The documentation was wrong for the purpose. It was good for
the purpose of the defense contractor, but the reason the
department was fired was the documentation did not meet it's
required purpose.
This isn't a ding on the people doing the writing. They did
what they were told. The documents were simply wrong for
their intended purpose, even though the "wrong" was
intentional by design.
Example...and you may remember this as a print ad from Apple
years ago when they were selling the concept of a word
processor...a model of a shirt is given to a garment maker
who is to make 10,000 copies of the shirt. However, the
shirt has a burn hole through the shirt.
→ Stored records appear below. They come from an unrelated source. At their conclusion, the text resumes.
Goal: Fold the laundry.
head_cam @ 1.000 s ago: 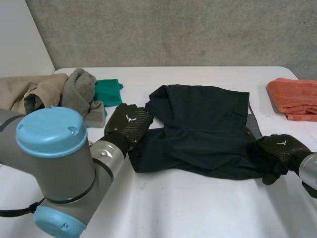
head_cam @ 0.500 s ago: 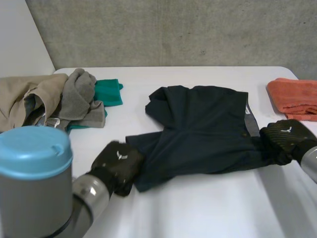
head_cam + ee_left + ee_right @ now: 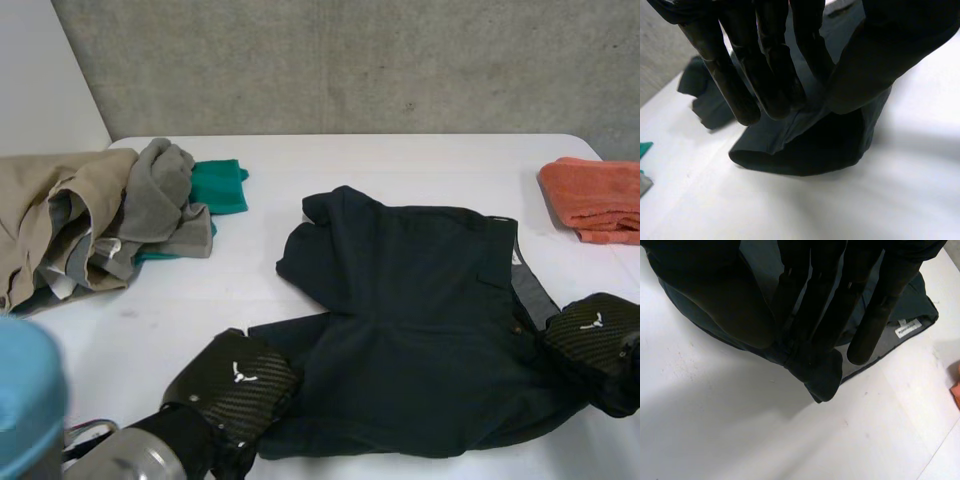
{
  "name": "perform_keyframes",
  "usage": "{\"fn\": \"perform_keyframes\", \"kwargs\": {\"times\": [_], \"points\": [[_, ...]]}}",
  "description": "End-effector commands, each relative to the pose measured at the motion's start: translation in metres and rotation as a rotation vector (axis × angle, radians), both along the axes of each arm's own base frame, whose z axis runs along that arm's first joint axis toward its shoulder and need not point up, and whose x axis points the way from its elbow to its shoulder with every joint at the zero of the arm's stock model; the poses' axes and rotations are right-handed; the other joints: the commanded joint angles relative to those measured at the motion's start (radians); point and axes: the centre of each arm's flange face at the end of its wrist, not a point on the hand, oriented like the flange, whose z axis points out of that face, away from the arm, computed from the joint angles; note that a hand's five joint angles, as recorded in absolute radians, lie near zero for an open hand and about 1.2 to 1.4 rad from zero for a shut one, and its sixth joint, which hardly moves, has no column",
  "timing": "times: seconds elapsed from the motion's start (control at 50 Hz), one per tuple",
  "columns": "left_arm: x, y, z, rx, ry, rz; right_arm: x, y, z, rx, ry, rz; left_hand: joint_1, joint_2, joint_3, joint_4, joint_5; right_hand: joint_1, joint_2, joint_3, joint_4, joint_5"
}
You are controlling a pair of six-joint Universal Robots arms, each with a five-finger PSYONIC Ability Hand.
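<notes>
A dark navy garment [image 3: 420, 320] lies partly spread on the white table [image 3: 400, 150], one leg pointing to the far left. My left hand [image 3: 240, 385] is at its near left corner; in the left wrist view its straight fingers [image 3: 760, 65] and thumb pinch a folded leg hem [image 3: 810, 150]. At the garment's right edge, by the waistband, is my right hand [image 3: 595, 340]. There, in the right wrist view, the fingers [image 3: 825, 300] and thumb pinch a bunched bit of the dark cloth [image 3: 822, 372], beside a grey lining with a white label [image 3: 907, 330].
A heap of laundry sits at the far left: a beige piece [image 3: 50, 200], a grey piece [image 3: 160, 190] and a green one [image 3: 220, 183]. A folded orange towel [image 3: 595, 195] lies at the far right. A concrete wall runs behind the table.
Both hands have drawn the garment toward the near edge, spreading it flatter. The right hand has closed on the cloth. The left arm has pulled back and down.
</notes>
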Motion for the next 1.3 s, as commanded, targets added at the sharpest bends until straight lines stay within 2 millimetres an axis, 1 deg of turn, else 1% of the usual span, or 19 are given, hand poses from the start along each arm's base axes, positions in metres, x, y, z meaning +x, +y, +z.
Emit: {"fn": "perform_keyframes", "kwargs": {"times": [0.02,0.14,0.16,0.22,0.26,0.3,0.32,0.36,0.4,0.46,0.52,0.62,0.74,0.8,0.94,0.98,1.02,1.14,1.3], "points": [[-0.029,-0.039,-0.024,-0.001,-0.004,0.029,0.002,-0.033,-0.019,-0.024,0.002,0.004,0.265,0.196,0.202,0.194,0.215,0.296,0.213,0.204,0.197,0.23],[-0.058,-0.108,-0.029,-0.108,0.091,0.108,0.017,-0.076,-0.029,-0.067,-0.076,-0.033,0.265,0.196,0.202,0.194,0.215,0.296,0.213,0.204,0.197,0.23],[-0.068,-0.132,-0.022,-0.167,0.127,0.126,0.019,-0.083,-0.027,-0.088,-0.084,-0.038,0.265,0.196,0.202,0.194,0.215,0.296,0.213,0.204,0.197,0.23],[-0.083,-0.165,-0.002,-0.29,0.177,0.131,0.037,-0.115,-0.006,-0.232,-0.126,-0.047,0.265,0.196,0.202,0.194,0.215,0.296,0.213,0.204,0.197,0.23],[-0.093,-0.192,0.031,-0.45,0.224,0.132,0.048,-0.13,0.015,-0.341,-0.162,-0.051,0.265,0.196,0.202,0.194,0.215,0.296,0.213,0.204,0.197,0.23],[-0.097,-0.21,0.066,-0.593,0.272,0.142,0.063,-0.149,0.055,-0.528,-0.242,-0.054,0.265,0.196,0.202,0.194,0.215,0.296,0.213,0.204,0.197,0.23],[-0.099,-0.225,0.102,-0.742,0.329,0.16,0.067,-0.154,0.07,-0.595,-0.272,-0.052,0.265,0.196,0.202,0.194,0.215,0.296,0.213,0.204,0.197,0.23],[-0.097,-0.236,0.141,-0.895,0.403,0.189,0.077,-0.167,0.109,-0.793,-0.369,-0.036,0.265,0.196,0.202,0.194,0.215,0.296,0.213,0.204,0.197,0.23],[-0.092,-0.245,0.19,-1.085,0.525,0.229,0.08,-0.174,0.133,-0.925,-0.432,-0.024,0.265,0.196,0.202,0.194,0.215,0.296,0.213,0.204,0.197,0.23],[-0.085,-0.245,0.224,-1.213,0.625,0.256,0.081,-0.182,0.168,-1.151,-0.544,-0.016,0.265,0.196,0.202,0.194,0.215,0.296,0.213,0.204,0.197,0.23],[-0.082,-0.243,0.242,-1.285,0.68,0.267,0.083,-0.187,0.178,-1.249,-0.599,-0.004,0.265,0.196,0.202,0.194,0.215,0.296,0.213,0.204,0.197,0.23],[-0.087,-0.244,0.226,-1.219,0.659,0.255,0.095,-0.185,0.169,-1.217,-0.616,0.019,0.265,0.196,0.202,0.194,0.215,0.296,0.213,0.204,0.197,0.23],[-0.09,-0.255,0.156,-1.001,0.538,0.241,0.103,-0.186,0.142,-1.137,-0.605,0.027,0.265,0.196,0.202,0.194,0.215,0.296,0.213,0.204,0.197,0.23],[-0.09,-0.255,0.114,-0.892,0.474,0.233,0.105,-0.189,0.109,-1.041,-0.577,0.031,0.265,0.196,0.202,0.194,0.215,0.296,0.213,0.204,0.197,0.23],[-0.084,-0.235,0.014,-0.644,0.301,0.201,0.111,-0.186,-0.007,-0.67,-0.478,0.056,0.265,0.196,0.202,0.194,0.215,0.296,0.213,0.204,0.197,0.23],[-0.081,-0.229,-0.005,-0.598,0.267,0.198,0.11,-0.18,-0.041,-0.563,-0.44,0.045,0.265,0.196,0.202,0.194,0.215,0.296,0.213,0.204,0.197,0.23],[-0.076,-0.219,-0.028,-0.533,0.218,0.195,0.109,-0.176,-0.056,-0.513,-0.411,0.042,0.265,0.196,0.202,0.194,0.215,0.296,0.213,0.204,0.197,0.23],[-0.063,-0.195,-0.053,-0.446,0.143,0.181,0.099,-0.156,-0.077,-0.403,-0.324,0.039,0.265,0.196,0.202,0.194,0.215,0.296,0.213,0.204,0.197,0.23],[-0.031,-0.148,-0.025,-0.358,0.081,0.177,0.089,-0.121,-0.05,-0.294,-0.288,0.028,0.265,0.196,0.202,0.194,0.215,0.296,0.213,0.204,0.197,0.23]]}}
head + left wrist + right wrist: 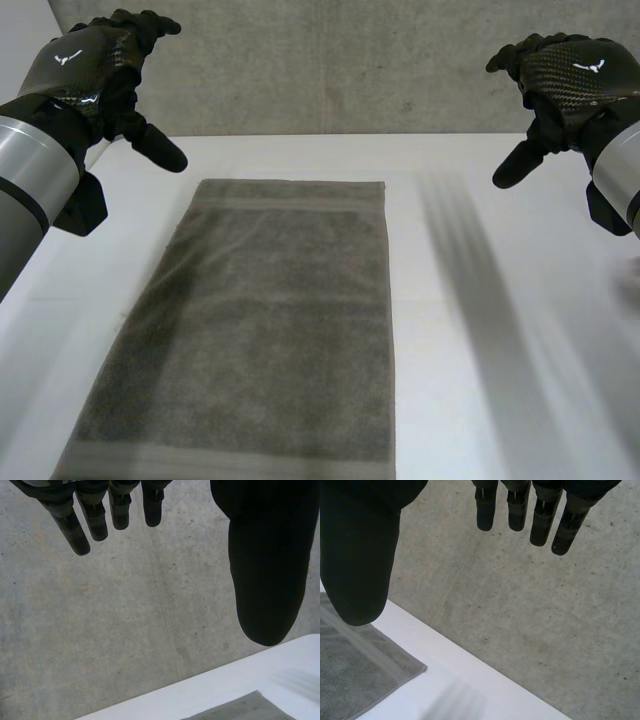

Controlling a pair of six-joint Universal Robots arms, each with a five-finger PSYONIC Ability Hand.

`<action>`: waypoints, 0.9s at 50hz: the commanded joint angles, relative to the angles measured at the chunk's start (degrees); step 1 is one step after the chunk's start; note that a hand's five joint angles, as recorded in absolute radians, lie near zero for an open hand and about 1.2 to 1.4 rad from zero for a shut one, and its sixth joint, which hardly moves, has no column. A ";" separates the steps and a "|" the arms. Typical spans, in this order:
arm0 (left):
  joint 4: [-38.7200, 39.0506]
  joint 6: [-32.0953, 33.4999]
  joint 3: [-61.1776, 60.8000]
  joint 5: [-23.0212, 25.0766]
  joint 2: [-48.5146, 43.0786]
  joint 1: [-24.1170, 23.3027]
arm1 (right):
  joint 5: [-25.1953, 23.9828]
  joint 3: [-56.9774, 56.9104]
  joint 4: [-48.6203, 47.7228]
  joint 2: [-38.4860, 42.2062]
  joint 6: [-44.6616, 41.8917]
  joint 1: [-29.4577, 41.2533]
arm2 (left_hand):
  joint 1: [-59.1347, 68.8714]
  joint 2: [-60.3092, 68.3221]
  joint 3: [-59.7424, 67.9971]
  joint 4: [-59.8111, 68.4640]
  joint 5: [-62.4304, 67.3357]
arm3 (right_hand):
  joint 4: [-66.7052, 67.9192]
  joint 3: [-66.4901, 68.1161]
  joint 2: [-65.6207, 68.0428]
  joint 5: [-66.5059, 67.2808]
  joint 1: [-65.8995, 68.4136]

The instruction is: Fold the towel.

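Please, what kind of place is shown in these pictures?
Probably a robot lab or test bench, not a home: a plain white table before a bare concrete wall, one grey towel laid flat on it, and the robot's left hand and right hand raised, open.

**Surfaces from my console**

The grey rectangular terry towel [270, 330] looks matt and nubbly, with flatter woven bands. The white table [300, 155] reads smooth and matt to me; the grey concrete wall [330, 60], rough and pitted. The black left hand [85, 60] and right hand [570, 75] have glossy carbon-weave backs.
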 commanded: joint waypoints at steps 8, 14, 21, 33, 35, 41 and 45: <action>-0.18 0.23 0.01 0.00 -0.76 -0.09 | -3.04 -0.80 0.79 3.45 0.00 1.79 | 0.38 0.97 0.88 0.82 -1.18 | -3.32 -2.16 -3.37 -2.76 -1.93; -1.59 1.90 0.89 -0.18 -3.49 -0.09 | -8.76 -0.88 2.29 6.61 0.00 2.58 | 1.56 2.15 2.06 1.99 0.00 | -3.32 -2.16 -3.37 -2.76 -1.93; -2.64 5.59 0.45 -1.49 -7.17 -0.09 | -14.20 -1.32 4.04 12.14 -1.75 2.66 | 1.90 2.48 2.40 2.33 0.34 | -3.32 -2.16 -3.37 -2.76 -1.93; -1.06 5.59 -6.31 -6.33 -9.29 0.79 | -15.08 0.43 4.39 18.30 -5.71 4.16 | 1.73 2.32 2.23 2.16 0.17 | -0.38 0.78 -0.42 0.19 1.01; -0.27 5.51 -7.73 -6.07 -9.11 0.79 | -15.96 2.02 4.48 18.39 -5.89 4.51 | 1.56 2.15 2.06 1.99 0.00 | -0.21 0.95 -0.26 0.36 1.18; 4.12 5.68 -12.81 -5.98 -8.76 1.67 | -19.92 11.07 3.16 17.51 -9.93 6.27 | 1.23 1.81 1.73 1.66 -0.34 | -0.71 0.44 -0.76 -0.15 0.68; 6.49 5.68 -15.10 -4.84 -8.06 1.84 | -24.65 17.47 3.08 15.85 -16.33 6.36 | 1.56 2.15 2.06 1.99 0.00 | -1.38 -0.22 -1.43 -0.82 0.01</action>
The garment maker
makes 10,000 shirts with a burn mark.
The shirt is perfect. It is also wrong
John Posada
Senior Technical Writer
writer[at]tdandw.com
----- Original Message -----
From: "Gene Kim-Eng" <techwr -at- genek -dot- com>
> But in this case, the "ultimate purpose" of the
documentation,
> in the eyes of corporate management, is to meet the
contract
> requirements. Defense contracting isn't the only place
left
> where documents are considered nothing more than extra
> packing material that has to be included with "the real
product,"
> but it's probably the place where the attitude is the most
visible.
> And I think that MIL docs have definitely gotten worse
since
> most contracts were changed from cost+ to fixed price.
>
> > If the documents are not meeting their ultimate purpose,
> > then regardless of who is doing what, the documents are
not
> > doing what they are supposed to. The rest is just a way
of
> > passing blame to someone/somewhere else.